WHAT IS BEING ASKED: Could you count how many lines of the data include "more" and answer with the number only?

(Source records)
★ ★ ★

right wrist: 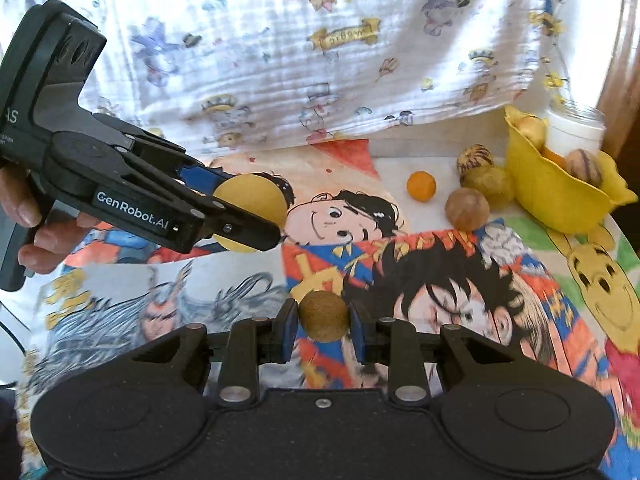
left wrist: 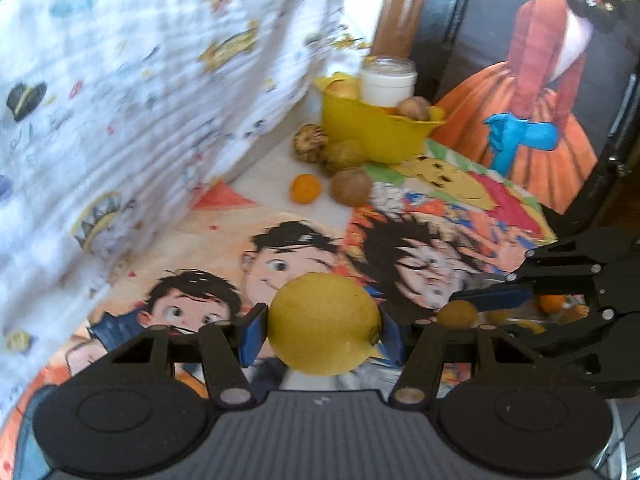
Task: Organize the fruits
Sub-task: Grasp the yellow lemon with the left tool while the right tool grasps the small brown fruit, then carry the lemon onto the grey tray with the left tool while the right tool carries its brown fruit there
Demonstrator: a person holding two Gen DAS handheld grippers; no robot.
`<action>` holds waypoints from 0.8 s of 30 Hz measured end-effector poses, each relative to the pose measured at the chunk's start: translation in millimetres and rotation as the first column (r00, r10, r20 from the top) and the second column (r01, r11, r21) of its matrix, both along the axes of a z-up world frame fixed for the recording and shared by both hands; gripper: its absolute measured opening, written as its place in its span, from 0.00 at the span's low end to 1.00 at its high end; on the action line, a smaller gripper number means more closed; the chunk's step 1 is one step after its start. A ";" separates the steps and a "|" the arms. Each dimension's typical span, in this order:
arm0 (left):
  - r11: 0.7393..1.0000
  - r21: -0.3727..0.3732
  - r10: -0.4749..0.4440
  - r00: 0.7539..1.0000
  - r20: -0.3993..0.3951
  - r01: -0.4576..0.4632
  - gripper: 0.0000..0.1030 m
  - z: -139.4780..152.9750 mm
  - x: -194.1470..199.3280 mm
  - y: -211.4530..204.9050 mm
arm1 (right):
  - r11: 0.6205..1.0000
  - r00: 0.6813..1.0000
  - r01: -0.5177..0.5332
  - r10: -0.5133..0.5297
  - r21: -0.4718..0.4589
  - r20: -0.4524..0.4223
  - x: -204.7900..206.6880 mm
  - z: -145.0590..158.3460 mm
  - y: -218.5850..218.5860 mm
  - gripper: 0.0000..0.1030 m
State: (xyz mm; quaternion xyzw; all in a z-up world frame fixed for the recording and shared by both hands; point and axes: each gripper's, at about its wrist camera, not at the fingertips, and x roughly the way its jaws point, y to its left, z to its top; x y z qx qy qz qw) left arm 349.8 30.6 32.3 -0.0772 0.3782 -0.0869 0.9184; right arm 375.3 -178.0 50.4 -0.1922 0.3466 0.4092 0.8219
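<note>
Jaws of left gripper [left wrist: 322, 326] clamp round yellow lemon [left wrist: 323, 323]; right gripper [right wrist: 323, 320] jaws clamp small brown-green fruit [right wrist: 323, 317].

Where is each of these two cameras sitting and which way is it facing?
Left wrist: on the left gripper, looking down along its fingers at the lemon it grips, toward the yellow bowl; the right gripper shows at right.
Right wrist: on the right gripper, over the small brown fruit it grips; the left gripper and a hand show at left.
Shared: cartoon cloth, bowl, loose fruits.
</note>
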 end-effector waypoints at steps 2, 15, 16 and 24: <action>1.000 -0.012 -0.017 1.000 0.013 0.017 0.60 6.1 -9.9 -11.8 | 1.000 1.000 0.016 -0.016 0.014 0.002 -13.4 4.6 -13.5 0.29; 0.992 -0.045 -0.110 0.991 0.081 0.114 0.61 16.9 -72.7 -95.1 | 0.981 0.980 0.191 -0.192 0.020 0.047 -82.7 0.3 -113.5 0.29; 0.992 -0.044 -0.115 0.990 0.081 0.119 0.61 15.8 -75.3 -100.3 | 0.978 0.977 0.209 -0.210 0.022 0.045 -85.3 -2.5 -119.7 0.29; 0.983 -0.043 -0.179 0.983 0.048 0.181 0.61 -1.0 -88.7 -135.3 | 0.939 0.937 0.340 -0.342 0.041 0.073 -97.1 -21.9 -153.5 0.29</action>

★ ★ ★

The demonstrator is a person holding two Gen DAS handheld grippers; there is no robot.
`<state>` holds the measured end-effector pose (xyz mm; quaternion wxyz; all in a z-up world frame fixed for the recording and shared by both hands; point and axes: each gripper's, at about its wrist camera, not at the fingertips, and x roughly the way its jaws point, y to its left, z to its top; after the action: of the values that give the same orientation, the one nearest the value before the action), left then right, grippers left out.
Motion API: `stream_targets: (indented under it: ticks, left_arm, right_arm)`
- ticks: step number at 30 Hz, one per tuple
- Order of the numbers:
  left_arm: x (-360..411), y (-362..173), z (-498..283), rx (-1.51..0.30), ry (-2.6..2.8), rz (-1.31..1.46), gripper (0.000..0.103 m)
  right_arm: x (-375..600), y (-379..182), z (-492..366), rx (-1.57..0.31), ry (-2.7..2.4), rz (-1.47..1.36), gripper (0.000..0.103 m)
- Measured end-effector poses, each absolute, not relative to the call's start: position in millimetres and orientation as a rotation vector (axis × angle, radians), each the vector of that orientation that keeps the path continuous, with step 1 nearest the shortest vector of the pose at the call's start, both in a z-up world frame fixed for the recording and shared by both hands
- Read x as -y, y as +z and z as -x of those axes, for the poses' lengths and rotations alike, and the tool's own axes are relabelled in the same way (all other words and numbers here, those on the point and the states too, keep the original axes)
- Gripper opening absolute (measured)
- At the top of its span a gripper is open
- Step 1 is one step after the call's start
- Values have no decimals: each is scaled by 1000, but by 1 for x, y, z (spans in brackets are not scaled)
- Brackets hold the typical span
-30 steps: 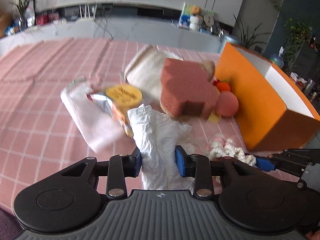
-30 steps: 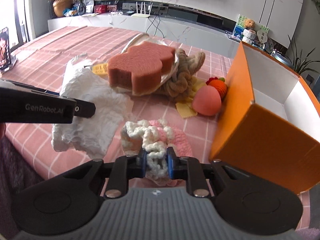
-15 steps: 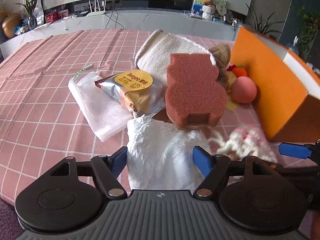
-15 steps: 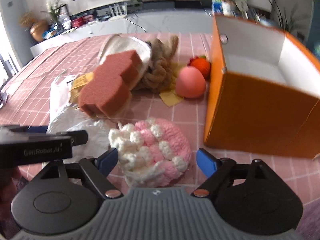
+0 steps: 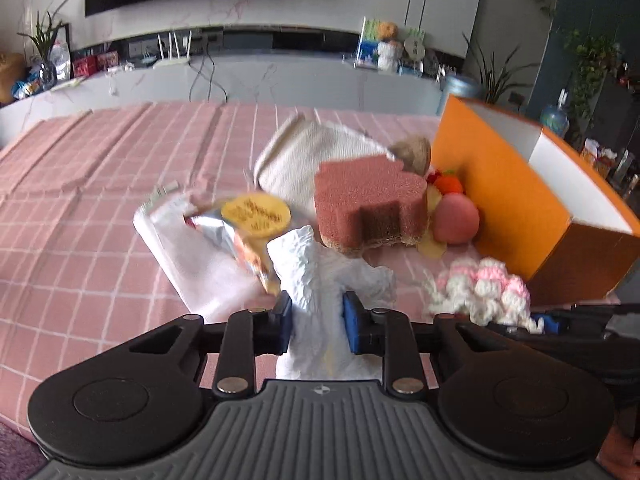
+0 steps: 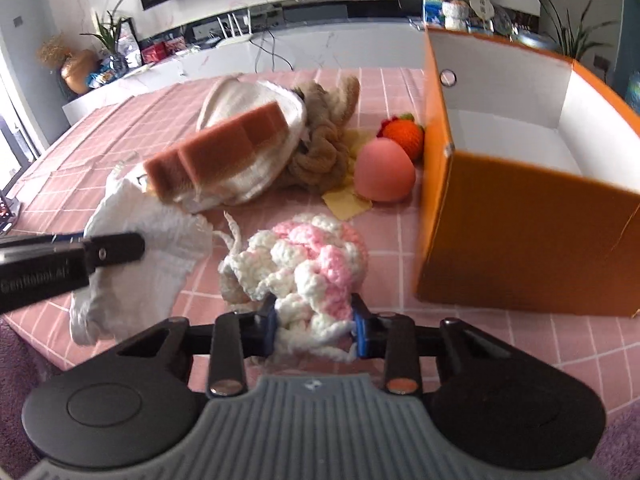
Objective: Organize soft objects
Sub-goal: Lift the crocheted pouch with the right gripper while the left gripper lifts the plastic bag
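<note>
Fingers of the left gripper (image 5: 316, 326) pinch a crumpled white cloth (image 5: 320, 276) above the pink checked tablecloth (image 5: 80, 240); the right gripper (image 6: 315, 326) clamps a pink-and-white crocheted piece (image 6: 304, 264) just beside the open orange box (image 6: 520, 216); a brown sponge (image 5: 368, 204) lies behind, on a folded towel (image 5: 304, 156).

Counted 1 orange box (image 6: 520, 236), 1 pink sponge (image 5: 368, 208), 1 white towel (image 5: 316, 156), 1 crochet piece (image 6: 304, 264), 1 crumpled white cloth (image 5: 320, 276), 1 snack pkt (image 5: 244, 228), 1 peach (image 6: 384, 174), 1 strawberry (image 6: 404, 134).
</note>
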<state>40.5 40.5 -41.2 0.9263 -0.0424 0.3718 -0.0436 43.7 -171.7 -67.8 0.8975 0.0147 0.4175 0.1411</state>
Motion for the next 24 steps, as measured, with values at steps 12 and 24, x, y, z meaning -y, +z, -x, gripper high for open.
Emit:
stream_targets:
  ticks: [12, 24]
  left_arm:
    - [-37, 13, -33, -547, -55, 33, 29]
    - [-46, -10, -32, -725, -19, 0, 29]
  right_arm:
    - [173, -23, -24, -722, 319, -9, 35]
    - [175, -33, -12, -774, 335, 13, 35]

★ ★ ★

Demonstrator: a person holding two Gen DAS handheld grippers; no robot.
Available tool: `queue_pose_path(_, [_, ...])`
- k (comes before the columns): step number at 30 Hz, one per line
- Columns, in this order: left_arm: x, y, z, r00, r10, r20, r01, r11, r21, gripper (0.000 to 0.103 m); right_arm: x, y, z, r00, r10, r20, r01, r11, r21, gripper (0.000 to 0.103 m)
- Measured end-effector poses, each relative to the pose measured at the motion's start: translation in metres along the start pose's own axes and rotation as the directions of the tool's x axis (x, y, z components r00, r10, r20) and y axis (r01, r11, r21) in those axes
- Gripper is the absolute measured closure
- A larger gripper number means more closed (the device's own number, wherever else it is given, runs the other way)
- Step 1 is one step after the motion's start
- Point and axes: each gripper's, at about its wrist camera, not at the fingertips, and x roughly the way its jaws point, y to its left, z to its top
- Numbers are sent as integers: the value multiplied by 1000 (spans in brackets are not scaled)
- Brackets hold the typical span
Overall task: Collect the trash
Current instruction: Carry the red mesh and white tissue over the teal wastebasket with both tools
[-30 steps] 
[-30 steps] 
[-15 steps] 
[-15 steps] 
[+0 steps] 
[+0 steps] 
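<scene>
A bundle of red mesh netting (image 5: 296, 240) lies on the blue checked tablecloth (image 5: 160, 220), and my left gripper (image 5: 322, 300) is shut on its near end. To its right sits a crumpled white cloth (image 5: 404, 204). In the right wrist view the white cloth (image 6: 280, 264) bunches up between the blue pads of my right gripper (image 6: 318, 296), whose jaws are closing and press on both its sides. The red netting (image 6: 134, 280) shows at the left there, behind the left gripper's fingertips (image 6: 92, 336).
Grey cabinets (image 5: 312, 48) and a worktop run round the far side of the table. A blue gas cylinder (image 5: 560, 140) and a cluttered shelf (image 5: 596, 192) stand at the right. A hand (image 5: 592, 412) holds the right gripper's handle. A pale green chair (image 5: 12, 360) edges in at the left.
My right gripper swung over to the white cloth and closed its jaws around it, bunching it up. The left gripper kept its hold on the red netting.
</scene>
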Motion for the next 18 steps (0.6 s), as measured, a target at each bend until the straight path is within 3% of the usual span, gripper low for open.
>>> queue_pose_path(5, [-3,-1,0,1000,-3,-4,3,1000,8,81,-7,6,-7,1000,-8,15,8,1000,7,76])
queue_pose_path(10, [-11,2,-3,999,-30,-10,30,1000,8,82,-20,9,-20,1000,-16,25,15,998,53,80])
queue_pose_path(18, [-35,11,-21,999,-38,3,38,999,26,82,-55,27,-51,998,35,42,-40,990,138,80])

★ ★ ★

ANSWER TO THIS TASK: 2